Susan would check her coral pink make-up and smartly styled bob in the reflection of the napkin dispenser while she waited for Martha’s or Tim’s or Vance’s meatloaf to finish warming up. She did this every day. Susan hadn’t paid for lunch in months. She was even able to buy that pair of high-heeled, silver Jimmy Choo sandals that she’d been eyeing. She was wearing them today with her teal sweater and black, pleated, knee-length skirt. They were the kind of sandal that had a swath of leather across the ball of your foot with open toe and open back. They made her feel very sophisticated. This was something that she had yearned to be seen as for the past 36 years. Like Jackie O.
The microwave dinged and Susan took her out pilfered food. She was convinced that mashed-potatoes tasted better when they were stolen. She was just settling down to eat and read the latest issue of People when she heard the lunchroom door open. Hunkering down over her plate she prayed that it wasn’t Jeff, whose lasagna she was about to eat. She heard steps approaching and knew that it was Pete, her boss. Even his walk was cocky. Tool.
“Oh, Susan.” He flashed her a fake smile full of fake teeth. “Hey, are you almost done eating? I have some stuff that I need you to get done before the end of the day.”
“Actually, I just sat down.” She avoided eye contact and flipped through her magazine. Maybe he would get the picture and go away. “I’ll be done in about forty-five minutes. Why don’t you leave the stuff on my chair and I will take care of it when I get back to my desk.”
“Forty-five minutes? But it’ll be 3:30 by then. I don’t think that you’ll be able to get these spreadsheets done in time.” He had his hands on his hips and was shaking his head. Susan noticed that it made his pompadour bounce. His hair shone golden in the fluorescent lights. It looked like a field of wheat swaying in the wind. Susan was so distracted by it that she missed what Pete had been saying.
“Why don’t you ask one of the other assistants to take care it for you? Ask Marla, Steve’s gal. I’m sure that she would be happy to help.”
“I’d really prefer that you take care of this, Susan. You know that you’re the most accurate. I don’t know about Marla. I don’t want to know about Marla. Besides, you’re my assistant and I need you to assist me. Why don’t you just eat at your desk?”
Susan resisted the urge to yell. Pete didn’t understand how ridiculous he was being. VP’s were incapable of knowing anything about themselves. It was as if Italian-made loafers cut-off circulation to the brain.

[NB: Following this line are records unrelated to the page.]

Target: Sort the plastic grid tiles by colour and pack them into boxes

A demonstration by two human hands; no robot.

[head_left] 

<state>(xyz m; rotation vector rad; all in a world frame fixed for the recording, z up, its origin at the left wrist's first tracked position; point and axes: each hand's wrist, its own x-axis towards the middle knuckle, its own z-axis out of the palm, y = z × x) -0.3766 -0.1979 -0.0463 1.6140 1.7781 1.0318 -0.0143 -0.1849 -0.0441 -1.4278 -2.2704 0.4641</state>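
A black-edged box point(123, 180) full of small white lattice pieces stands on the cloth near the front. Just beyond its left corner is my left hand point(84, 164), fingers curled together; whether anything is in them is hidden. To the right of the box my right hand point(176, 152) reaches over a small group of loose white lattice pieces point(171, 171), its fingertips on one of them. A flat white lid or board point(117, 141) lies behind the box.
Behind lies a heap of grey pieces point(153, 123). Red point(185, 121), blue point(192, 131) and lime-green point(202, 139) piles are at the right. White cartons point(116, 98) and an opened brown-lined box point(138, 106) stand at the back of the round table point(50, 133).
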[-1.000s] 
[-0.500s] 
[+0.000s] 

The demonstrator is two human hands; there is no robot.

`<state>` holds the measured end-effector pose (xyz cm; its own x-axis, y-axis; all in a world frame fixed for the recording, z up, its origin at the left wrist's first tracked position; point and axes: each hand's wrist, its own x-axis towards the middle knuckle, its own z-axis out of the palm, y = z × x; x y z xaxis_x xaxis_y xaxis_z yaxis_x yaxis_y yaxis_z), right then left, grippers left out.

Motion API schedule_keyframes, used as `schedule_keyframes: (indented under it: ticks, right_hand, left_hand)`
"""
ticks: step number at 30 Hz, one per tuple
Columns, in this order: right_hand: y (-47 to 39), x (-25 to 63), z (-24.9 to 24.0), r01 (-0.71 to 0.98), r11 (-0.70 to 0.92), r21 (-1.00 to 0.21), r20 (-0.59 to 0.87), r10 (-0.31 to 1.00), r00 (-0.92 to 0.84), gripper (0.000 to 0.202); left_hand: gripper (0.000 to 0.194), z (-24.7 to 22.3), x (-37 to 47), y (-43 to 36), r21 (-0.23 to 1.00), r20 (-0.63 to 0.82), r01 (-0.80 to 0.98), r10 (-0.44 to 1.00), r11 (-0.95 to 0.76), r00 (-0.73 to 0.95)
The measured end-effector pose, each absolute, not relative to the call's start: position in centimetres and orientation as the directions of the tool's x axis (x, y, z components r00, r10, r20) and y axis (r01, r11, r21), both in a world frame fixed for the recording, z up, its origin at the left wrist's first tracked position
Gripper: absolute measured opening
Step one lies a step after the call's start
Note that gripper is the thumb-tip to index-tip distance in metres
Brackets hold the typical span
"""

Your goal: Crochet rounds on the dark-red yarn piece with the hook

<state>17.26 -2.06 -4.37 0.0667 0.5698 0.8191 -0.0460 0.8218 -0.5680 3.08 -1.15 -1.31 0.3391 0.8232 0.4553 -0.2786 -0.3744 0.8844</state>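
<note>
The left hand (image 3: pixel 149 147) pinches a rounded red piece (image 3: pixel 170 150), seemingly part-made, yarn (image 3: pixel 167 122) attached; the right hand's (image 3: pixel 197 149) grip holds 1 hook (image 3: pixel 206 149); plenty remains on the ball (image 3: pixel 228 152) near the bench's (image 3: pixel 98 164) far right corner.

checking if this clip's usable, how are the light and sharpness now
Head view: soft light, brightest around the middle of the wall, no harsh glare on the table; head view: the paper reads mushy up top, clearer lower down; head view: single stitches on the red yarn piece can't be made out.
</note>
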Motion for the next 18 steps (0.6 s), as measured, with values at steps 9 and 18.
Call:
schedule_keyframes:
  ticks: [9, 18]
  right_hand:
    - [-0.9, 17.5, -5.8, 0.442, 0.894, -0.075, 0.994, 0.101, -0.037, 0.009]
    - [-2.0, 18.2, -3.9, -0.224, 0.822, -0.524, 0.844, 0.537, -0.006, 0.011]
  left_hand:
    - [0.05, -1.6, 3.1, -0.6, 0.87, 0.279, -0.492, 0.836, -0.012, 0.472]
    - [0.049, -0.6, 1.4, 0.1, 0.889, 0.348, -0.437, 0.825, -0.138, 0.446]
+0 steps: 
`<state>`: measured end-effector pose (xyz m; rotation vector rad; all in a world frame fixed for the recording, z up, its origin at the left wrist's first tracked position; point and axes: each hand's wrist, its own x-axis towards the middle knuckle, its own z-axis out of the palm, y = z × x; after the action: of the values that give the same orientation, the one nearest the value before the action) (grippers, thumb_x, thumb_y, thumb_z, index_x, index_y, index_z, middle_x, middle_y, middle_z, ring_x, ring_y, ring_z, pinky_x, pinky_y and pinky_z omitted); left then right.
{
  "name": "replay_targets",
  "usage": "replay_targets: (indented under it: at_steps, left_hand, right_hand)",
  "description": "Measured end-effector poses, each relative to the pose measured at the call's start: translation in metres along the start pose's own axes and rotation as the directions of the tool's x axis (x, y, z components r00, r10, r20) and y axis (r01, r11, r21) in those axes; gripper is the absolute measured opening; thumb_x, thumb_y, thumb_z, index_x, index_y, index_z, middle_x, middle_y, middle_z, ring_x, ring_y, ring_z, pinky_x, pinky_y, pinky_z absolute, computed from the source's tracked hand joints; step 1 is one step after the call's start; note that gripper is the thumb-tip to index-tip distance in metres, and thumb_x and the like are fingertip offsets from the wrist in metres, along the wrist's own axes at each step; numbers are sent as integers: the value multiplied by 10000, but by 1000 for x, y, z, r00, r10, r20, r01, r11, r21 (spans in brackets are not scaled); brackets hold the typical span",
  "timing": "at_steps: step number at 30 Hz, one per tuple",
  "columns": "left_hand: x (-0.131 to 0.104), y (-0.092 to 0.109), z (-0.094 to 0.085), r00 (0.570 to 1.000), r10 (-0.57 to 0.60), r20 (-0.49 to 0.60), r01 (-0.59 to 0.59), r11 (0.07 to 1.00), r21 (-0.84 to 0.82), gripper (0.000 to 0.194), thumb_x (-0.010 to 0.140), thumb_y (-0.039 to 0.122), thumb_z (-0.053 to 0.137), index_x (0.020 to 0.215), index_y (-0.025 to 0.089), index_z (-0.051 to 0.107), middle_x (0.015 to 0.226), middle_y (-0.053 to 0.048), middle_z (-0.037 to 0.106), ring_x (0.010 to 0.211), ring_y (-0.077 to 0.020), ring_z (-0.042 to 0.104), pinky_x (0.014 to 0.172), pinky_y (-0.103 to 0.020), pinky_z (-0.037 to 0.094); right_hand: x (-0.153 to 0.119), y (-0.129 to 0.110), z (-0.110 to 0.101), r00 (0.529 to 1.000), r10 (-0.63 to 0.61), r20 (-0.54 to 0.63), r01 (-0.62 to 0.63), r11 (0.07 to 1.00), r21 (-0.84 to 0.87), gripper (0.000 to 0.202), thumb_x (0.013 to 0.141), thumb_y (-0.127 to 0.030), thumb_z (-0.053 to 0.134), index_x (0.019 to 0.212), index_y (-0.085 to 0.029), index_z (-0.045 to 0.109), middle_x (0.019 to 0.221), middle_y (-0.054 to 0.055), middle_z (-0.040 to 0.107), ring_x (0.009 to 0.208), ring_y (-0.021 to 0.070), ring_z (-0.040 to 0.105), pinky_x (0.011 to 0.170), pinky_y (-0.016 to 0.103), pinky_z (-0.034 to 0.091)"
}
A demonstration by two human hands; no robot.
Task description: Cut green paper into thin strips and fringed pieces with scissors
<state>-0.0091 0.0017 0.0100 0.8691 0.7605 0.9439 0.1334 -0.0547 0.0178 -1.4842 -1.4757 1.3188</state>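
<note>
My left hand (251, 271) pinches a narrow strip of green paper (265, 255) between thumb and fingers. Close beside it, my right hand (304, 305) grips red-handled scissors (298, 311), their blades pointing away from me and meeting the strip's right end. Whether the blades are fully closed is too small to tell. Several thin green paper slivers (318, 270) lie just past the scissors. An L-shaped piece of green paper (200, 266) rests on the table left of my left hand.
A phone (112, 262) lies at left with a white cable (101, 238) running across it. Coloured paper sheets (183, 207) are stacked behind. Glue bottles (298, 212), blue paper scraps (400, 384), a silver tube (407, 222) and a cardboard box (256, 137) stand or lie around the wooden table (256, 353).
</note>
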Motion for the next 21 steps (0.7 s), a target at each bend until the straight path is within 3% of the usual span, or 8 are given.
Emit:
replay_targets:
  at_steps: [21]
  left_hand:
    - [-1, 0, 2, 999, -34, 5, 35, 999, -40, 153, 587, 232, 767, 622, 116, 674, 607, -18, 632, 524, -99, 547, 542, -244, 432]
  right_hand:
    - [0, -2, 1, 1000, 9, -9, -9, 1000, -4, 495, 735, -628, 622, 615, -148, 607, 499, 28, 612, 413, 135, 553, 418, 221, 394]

“Pete, I am not going to do that. You know what time I take my lunch. If you had gotten the work to me before that time I would have gladly postponed eating and taken care of whatever you needed. Since you didn’t…” she shrugged and gestured to her food with her fork.
Pete scowled but his tone was less resolute, more whiny. “Why do you take lunch so late? Why can’t you just take it at noon like everyone else? I can set that schedule.”
There had been similar arguments in the past. “We talked about this, Pete. Remember? One of the things that we agreed on was that I could set my own hours. How many assistants have you had since you were promoted to VP, Pete? I would hate to tell Jack that this isn’t working out.”
“Fine! I’ll ask Marla to do it. If it’s wrong, though, I’m blaming you!”
“He stomped off like a petulant three year-old who was told that it was time to go to bed.
Susan felt particularly smug. Not only had she managed to successfully steal another lunch, she had also gotten rid of he afternoon work. Let Marla worry about getting Pete’s precious spreadsheets.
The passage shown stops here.